Exact copy, no pictures: repeat the data that follows.

▬▬▬▬▬▬▬▬▬▬

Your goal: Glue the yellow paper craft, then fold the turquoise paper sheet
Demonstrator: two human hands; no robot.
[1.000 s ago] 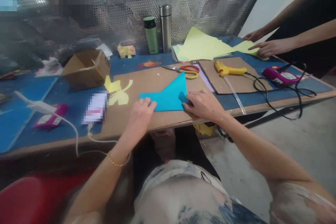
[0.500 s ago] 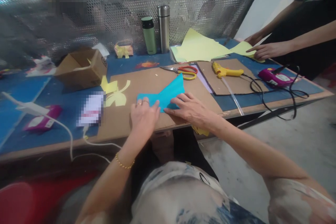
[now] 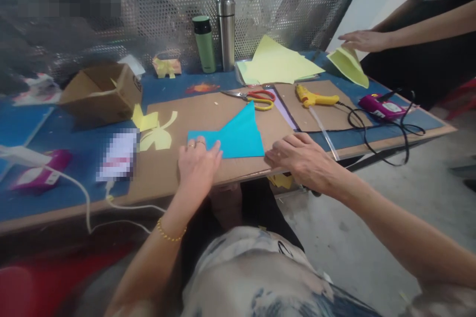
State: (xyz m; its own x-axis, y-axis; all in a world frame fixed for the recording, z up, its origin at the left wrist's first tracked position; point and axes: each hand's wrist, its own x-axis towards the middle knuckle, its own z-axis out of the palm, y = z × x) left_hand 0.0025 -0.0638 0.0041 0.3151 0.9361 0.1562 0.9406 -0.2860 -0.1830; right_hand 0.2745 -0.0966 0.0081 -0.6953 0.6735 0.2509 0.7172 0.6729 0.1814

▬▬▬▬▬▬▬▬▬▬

▸ Written reply:
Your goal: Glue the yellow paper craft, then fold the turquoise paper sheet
Demonstrator: two human hands; no robot.
[1.000 s ago] 
[0.500 s ago] 
[now] 
State: (xyz m; its own x-axis, y-axis; all in a world frame fixed for the recording, z up, its origin at the left wrist's first tracked position; point and axes: each hand's wrist, its own x-axis towards the middle knuckle, its own z-axis out of the palm, y = z × x) left_hand 0.0025 -0.0638 0.0041 0.3151 0.9361 0.1562 0.9406 -0.2860 -0.1830; right_hand 0.2745 -0.0966 0.0081 -0.6953 0.6735 0.2509 0.7172 0.6729 0.1814

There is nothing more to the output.